Data items:
..........

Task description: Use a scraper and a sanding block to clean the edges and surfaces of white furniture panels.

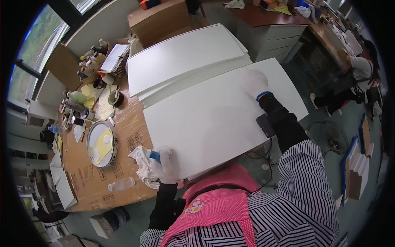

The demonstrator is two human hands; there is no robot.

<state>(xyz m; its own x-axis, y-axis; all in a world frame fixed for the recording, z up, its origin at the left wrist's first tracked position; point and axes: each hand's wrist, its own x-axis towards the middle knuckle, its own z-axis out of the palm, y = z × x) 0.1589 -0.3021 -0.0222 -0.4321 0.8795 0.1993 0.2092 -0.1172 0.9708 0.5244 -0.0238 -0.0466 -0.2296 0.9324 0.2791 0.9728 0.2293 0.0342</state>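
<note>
Gripping blue-capped tube [153, 155] + rag [142, 164], left hand [166, 166] closed | right hand [256, 83] flat, open on white board [205, 119]

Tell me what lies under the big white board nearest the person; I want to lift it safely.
The white board rests partly on a cardboard-covered table. Its far edge overlaps more white boards. Whatever else is beneath is covered.

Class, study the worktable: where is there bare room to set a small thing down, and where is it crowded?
Bare room: the middle of the front white board, between the left hand and the right hand, and the rear white board. A brown cardboard strip near the clear bottle is partly free. Crowded: the far left edge around the round tray, tape roll and bottles.
</note>
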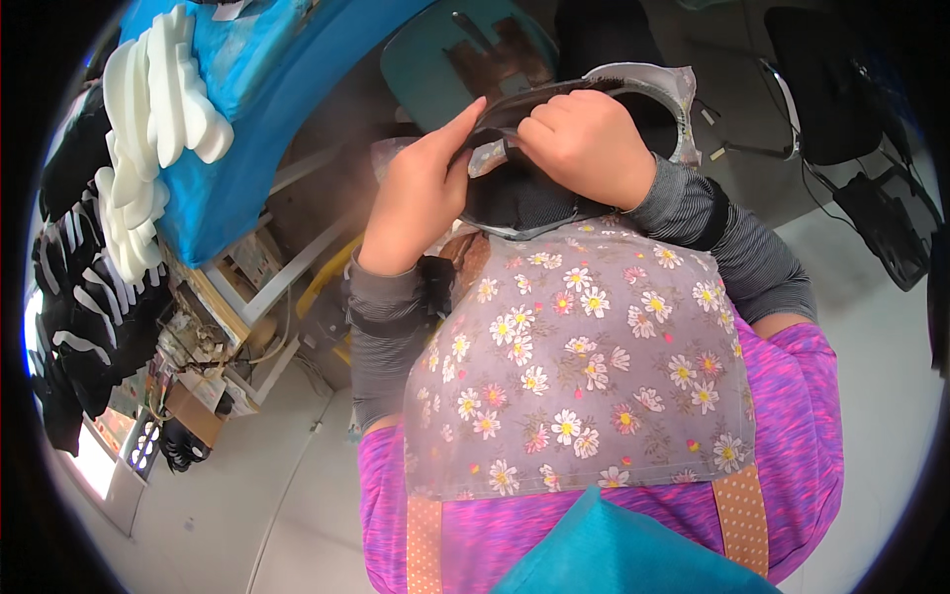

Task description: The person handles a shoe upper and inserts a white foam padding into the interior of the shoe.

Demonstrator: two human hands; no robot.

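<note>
A black fabric piece with a mesh-like patch and a rimmed opening, in shape like a shoe upper (524, 198), is held up above my lap between both hands. My left hand (421, 193) grips its left edge, index finger pointing up and thumb along the inner side. My right hand (591, 147) is closed over the far rim, knuckles up, its fingertips hidden. Behind it a curved edge of patterned cloth shows at the right. A grey apron with daisies (584, 366) covers my lap just below the piece.
At the left, a blue-covered surface (233, 139) carries a stack of white sole-shaped pieces (158, 94). Several black shoe-like items (79, 317) are packed below them. A teal stool (426, 64) is ahead, a black chair (826, 94) at the far right, and a cluttered shelf (213, 307) left.
</note>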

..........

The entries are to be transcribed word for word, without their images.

Task description: Use a scraper and a sanding block to clean the edges and surfaces of white furniture panels.


The demonstrator is two human hands; there is no robot.

<state>(xyz m; its own x-axis, y-axis; all in a world frame fixed for the recording, z up, its origin at the left wrist's first tracked position; point and axes: each hand's wrist, its own x-axis towards the middle knuckle, its own z-axis out of the palm, y = z × x) 0.1589 -0.3021 -0.0222 -0.4321 0.8795 0.1993 0.2092 -0.1172 0.9708 0.5244 -0.0238 -0.0466 -0.2296 0.9324 0.2791 0.9728 0.2293 0.0342</state>
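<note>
Gripping blue-capped tube [153, 155] + rag [142, 164], left hand [166, 166] closed | right hand [256, 83] flat, open on white board [205, 119]

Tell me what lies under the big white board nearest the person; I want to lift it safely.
The white board rests partly on a cardboard-covered table. Its far edge overlaps more white boards. Whatever else is beneath is covered.

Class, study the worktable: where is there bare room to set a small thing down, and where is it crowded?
Bare room: the middle of the front white board, between the left hand and the right hand, and the rear white board. A brown cardboard strip near the clear bottle is partly free. Crowded: the far left edge around the round tray, tape roll and bottles.
</note>
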
Task description: The person handles a shoe upper and inserts a white foam padding into the interior of the shoe.

Demonstrator: two human hands; no robot.

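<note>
A black fabric piece with a mesh-like patch and a rimmed opening, in shape like a shoe upper (524, 198), is held up above my lap between both hands. My left hand (421, 193) grips its left edge, index finger pointing up and thumb along the inner side. My right hand (591, 147) is closed over the far rim, knuckles up, its fingertips hidden. Behind it a curved edge of patterned cloth shows at the right. A grey apron with daisies (584, 366) covers my lap just below the piece.
At the left, a blue-covered surface (233, 139) carries a stack of white sole-shaped pieces (158, 94). Several black shoe-like items (79, 317) are packed below them. A teal stool (426, 64) is ahead, a black chair (826, 94) at the far right, and a cluttered shelf (213, 307) left.
</note>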

The output for this exercise is finished.